Istri saya walaupun tidak terlalu aktif di komplek perumahan, namun setiap kali ada arisan, mengunjungi tetangga yang sedang sakit ataupun melahirkan tak pernah luput ia lakukan. Bahkan kadang memimpin membaca doa Yasin setiap malam Kamis.
Namun itulah dalam kehidupan bertetangga ada pasang surutnya, kadang kita mengalami sedikit masalah dengan tetangga kita, rumah saya berada di bagian pojok gang dan sebelah persis adalah tanah kosong milik perumahan. Seringkali tetangga kanan kiri membuang sampah hasil pangkasan tanaman seperti mangga dan jambu mereka di tanah kosong tersebut. Ada yang kadang hatinya lagi "baik" dibakarnya sampah tersebut, namun kebanyakan hanya ditumpuk begitu saja. Saya tidak pernah mengeluh dan protes apalagi memaki maki mereka, kadang kalo saya sedang rajin, saya bakar sampah buangan tetangga tersebut. Namun istri saya yang seringkali protes akan hal tersebut, pernah suatu saat dia menegur tetangga agar membuang tebasan pohon tersebut jauh ke tengah dan tidak di depan.
Namun saya bersyukur tidak bersebelahan persis dengan tetangga satu ini, berjarak hanya 4 rumah saja dari tempat tinggal saya. Entah apa pekerjaan dan bagaimana wajahnya saya tidak tahu, yang pasti dia dibayar oleh pajak yang saya bayar ke negara. Empat buah motor gede plus dua buah mobil yang lumayan mewah ada di rumahnya. Entah dia punya side job sebagai montir motor atau apalah, setiap pagi selalu menggeber gas MOGE nya keras keras tanpa pernah punya pikiran dia punya tetangga atau tidak.
Kalo mau pamer saya rasa tidak juga, saya rasa tetangganya orang yang berkecukupan semua.
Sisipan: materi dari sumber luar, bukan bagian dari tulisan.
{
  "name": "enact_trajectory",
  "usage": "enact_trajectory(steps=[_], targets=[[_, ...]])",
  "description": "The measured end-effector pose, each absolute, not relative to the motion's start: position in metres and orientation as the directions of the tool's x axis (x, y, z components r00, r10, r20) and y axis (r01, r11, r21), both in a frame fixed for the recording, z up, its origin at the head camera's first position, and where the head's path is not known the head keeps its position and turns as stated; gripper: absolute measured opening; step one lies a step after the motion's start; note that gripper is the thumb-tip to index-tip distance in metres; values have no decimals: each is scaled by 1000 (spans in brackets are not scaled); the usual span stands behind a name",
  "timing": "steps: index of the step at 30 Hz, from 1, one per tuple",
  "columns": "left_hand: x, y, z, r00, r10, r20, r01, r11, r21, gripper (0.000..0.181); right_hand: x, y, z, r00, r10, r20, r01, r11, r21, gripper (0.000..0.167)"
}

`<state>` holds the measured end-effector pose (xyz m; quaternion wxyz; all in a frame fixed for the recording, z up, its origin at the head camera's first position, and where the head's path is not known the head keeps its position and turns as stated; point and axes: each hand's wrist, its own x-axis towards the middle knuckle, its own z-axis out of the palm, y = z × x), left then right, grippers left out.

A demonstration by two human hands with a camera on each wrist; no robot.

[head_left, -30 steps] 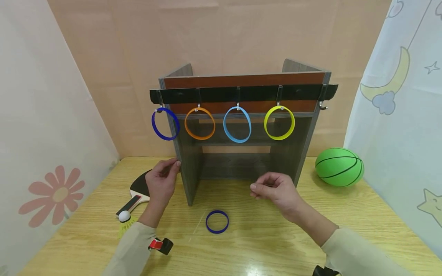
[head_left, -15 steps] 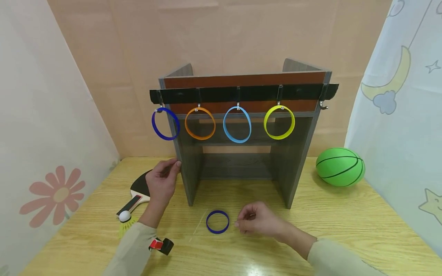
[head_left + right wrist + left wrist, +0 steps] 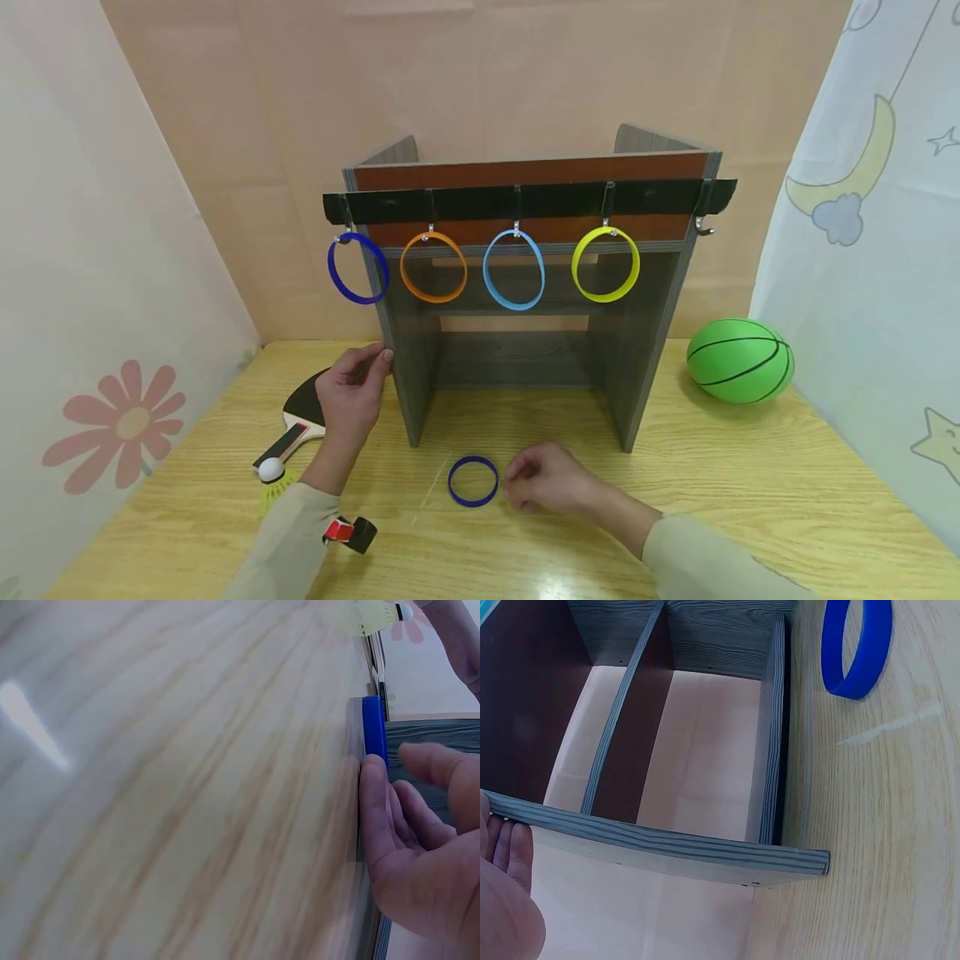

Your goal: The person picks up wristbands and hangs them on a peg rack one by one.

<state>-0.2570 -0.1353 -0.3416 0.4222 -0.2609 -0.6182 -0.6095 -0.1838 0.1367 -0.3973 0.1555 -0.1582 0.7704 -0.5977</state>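
Observation:
A dark blue ring lies flat on the wooden table in front of the grey shelf. Just to its right is my right hand, low over the table. In the right wrist view its thumb and fingers stand apart, the fingertips at the ring's near edge; whether they touch it I cannot tell. My left hand pinches the front edge of the shelf's left panel. From a black strip across the shelf's top hang a blue ring, an orange ring, a light blue ring and a yellow ring on hooks.
At the strip's right end a metal hook bears no ring. A green ball sits right of the shelf. On the left lie a table tennis paddle and a yellow shuttlecock.
My right hand has come down from in front of the shelf's right side to the table, then left to beside the blue ring. The left hand has stayed on the panel.

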Motion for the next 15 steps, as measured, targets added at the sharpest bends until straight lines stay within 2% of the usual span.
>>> enact_trajectory(steps=[5,11,15], targets=[[-258,-135,-343,-512,-198,835,829,140,542,10,-187,131,-399,-918,-393,-45,-60,251,-966,15],[-254,-133,-338,-511,-205,835,833,123,540,12,-188,124,-399,-932,-344,-113,25,249,-968,14],[-244,-129,-330,-511,-199,836,832,129,539,10,-188,120,-400,-940,-323,-111,22,266,-964,14]])
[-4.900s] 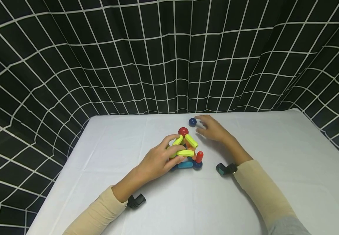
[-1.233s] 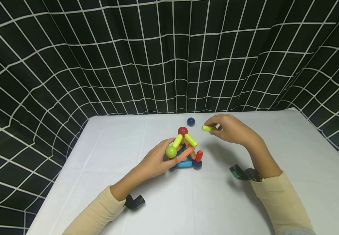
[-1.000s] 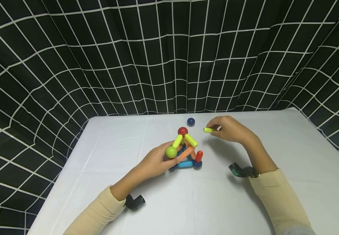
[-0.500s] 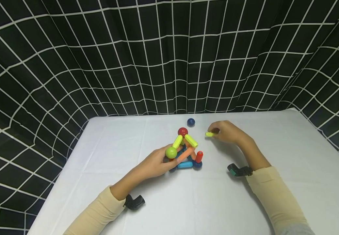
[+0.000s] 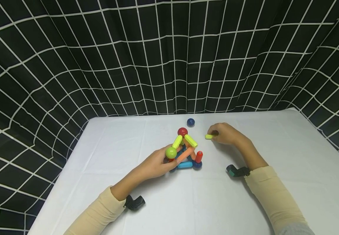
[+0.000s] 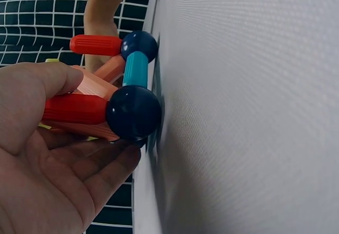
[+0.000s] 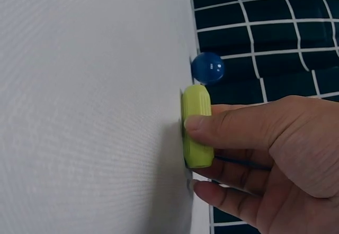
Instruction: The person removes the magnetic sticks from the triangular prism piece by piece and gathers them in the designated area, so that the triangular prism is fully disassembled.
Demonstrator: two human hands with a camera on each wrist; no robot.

Tak puas dengan motornya, mobil mewahnya pun knalpot nya dibikin sedikit agak bocor mirip mungkin dengan otaknya sehingga suaranya menggelegar dan membuat takut balita balita tetangga.
Satu hal yang baru saja saya alami, beberapa hari terakhir saya sedang mengecat kembali rumah dan istri tidak bisa menjemur pakaian di depan rumah sehingga dipindah ke tanah kosong sebelah tembok tetangga, selang dua hari saya baru menyadari hal tersebut. Saya tegur istri agar tidak menaruh jemuran di tempat tersebut dan memindahkannya dekat dengan tembok rumah saja. Dasar istri saya agak bandel dia tidak mengindahkan teguran saya. Ahaaa dan benar saja, pagi ini istri saya sambil cemberut berkata kepada saya, di tembok tetangga tersebut dipasang karton bertuliskan "Dilarang Menjemur Pakaian Disini".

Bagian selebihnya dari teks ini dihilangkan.